* _About this exercise_
Copy the lines below as they are; omit the images they contain.

* _Data block_
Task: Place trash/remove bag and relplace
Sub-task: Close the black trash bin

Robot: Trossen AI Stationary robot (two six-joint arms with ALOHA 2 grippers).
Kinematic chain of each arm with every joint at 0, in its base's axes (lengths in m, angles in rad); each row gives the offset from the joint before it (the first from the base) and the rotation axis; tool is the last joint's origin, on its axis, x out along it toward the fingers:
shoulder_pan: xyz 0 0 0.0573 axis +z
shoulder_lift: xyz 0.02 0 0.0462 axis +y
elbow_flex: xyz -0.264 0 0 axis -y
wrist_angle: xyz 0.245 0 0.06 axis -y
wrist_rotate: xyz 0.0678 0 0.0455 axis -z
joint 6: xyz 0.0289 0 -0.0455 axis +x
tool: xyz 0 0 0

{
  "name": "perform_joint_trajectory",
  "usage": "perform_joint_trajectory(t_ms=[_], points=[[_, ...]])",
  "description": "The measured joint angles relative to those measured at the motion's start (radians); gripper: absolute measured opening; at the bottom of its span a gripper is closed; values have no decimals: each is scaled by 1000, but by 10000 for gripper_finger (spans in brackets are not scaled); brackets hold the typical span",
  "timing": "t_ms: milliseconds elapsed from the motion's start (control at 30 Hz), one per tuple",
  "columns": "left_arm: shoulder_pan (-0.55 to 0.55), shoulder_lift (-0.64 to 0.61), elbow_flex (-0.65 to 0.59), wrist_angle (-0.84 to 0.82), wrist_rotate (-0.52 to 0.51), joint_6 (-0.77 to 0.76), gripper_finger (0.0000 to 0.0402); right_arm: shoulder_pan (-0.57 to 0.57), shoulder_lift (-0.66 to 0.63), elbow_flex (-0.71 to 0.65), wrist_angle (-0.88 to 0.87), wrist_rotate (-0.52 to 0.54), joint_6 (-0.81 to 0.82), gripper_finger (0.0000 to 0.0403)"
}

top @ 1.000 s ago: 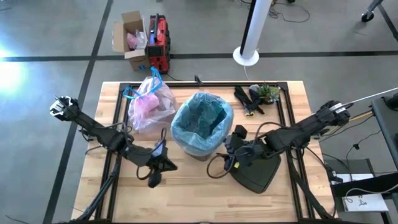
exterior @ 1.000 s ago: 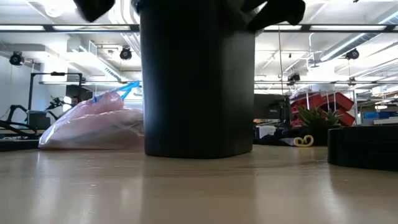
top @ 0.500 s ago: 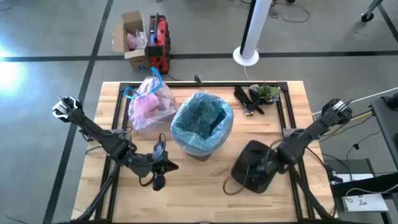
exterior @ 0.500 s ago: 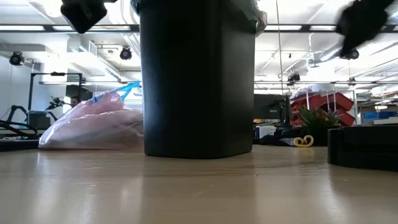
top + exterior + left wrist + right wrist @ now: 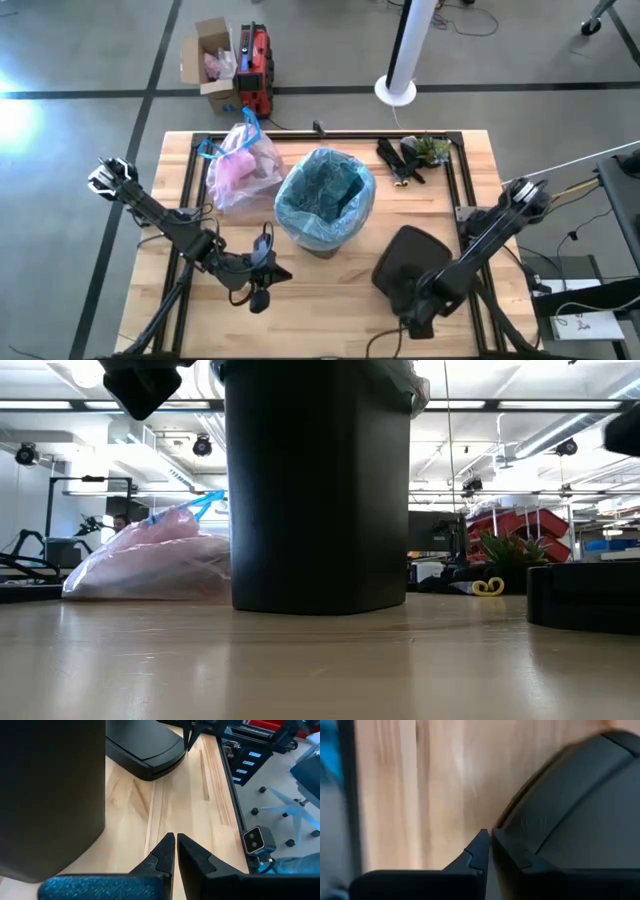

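The black bin stands mid-table, lined with the crinkly light blue bag. The tied pink bag lies on its side to the bin's far left. No loose trash shows. The bin's black lid lies flat to the bin's near right. My left gripper is shut and empty, above the wood beside the bin's near-left wall. My right gripper is shut, pointing steeply down at the lid's near edge. My right gripper's shut fingertips come from above at the lid's near rim, with nothing between them. I cannot tell whether they touch the lid, which lies flat on the table.
A black-and-green clump sits at the far right of the table. Black frame rails run along the table's sides and far edge. On the floor beyond are a cardboard box, a red case and a white pole's base.
My right gripper has swung from beside the bin's near-right wall toward the table's near edge, sinking and tipping downward over the lid; its fingers, apart before, are now together. My left gripper has dropped a little toward the near edge. Bin, bags and lid have not moved.
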Motion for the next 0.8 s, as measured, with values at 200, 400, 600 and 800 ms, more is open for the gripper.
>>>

* _Written answer_
Task: Place trash/remove bag and relplace
Sub-task: Close the black trash bin

Robot: Trossen AI Stationary robot (two six-joint arms with ALOHA 2 grippers).
Kinematic chain of each arm with every joint at 0, in its base's axes (lengths in m, angles in rad); each row gives the offset from the joint before it (the first from the base) and the rotation axis; tool is the last joint's origin, on its axis, x out along it toward the fingers:
shoulder_pan: xyz 0 0 0.0573 axis +z
shoulder_lift: xyz 0.02 0 0.0462 axis +y
elbow_flex: xyz -0.264 0 0 axis -y
wrist_angle: xyz 0.245 0 0.06 axis -y
wrist_rotate: xyz 0.0678 0 0.0455 axis -z
joint 6: xyz 0.0289 0 -0.0455 axis +x
tool: xyz 0 0 0

{
  "name": "perform_joint_trajectory",
  "usage": "perform_joint_trajectory(t_ms=[_], points=[[_, ...]])",
  "description": "The measured joint angles relative to those measured at the motion's start (radians); gripper: absolute measured opening; at the bottom of its span a gripper is closed; values have no decimals: each is scaled by 1000, but by 10000 for gripper_finger (spans in brackets are not scaled); brackets hold the typical span",
  "timing": "t_ms: milliseconds elapsed from the motion's start (control at 30 Hz), one per tuple",
  "columns": "left_arm: shoulder_pan (-0.55 to 0.55), shoulder_lift (-0.64 to 0.61), elbow_flex (-0.65 to 0.59), wrist_angle (-0.84 to 0.82), wrist_rotate (-0.52 to 0.51), joint_6 (-0.77 to 0.76), gripper_finger (0.0000 to 0.0402); right_arm: shoulder_pan (-0.57 to 0.57), shoulder_lift (-0.66 to 0.63), elbow_flex (-0.71 to 0.65), wrist_angle (-0.88 to 0.87), wrist_rotate (-0.52 to 0.54), joint_6 (-0.81 to 0.82), gripper_finger (0.0000 to 0.0403)"
}

top @ 1.000 s ago: 
exterior @ 1.000 s ago: 
top @ 0.500 s ago: 
exterior @ 0.500 s ago: 
top + exterior + left wrist + right wrist @ now: 

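The black bin stands mid-table, lined with the crinkly light blue bag. The tied pink bag lies on its side to the bin's far left. No loose trash shows. The bin's black lid lies flat to the bin's near right. My left gripper is shut and empty, above the wood beside the bin's near-left wall. My right gripper is shut, pointing steeply down at the lid's near edge. My right gripper's shut fingertips come from above at the lid's near rim, with nothing between them. I cannot tell whether they touch the lid, which lies flat on the table.
A black-and-green clump sits at the far right of the table. Black frame rails run along the table's sides and far edge. On the floor beyond are a cardboard box, a red case and a white pole's base.
My right gripper has swung from beside the bin's near-right wall toward the table's near edge, sinking and tipping downward over the lid; its fingers, apart before, are now together. My left gripper has dropped a little toward the near edge. Bin, bags and lid have not moved.
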Motion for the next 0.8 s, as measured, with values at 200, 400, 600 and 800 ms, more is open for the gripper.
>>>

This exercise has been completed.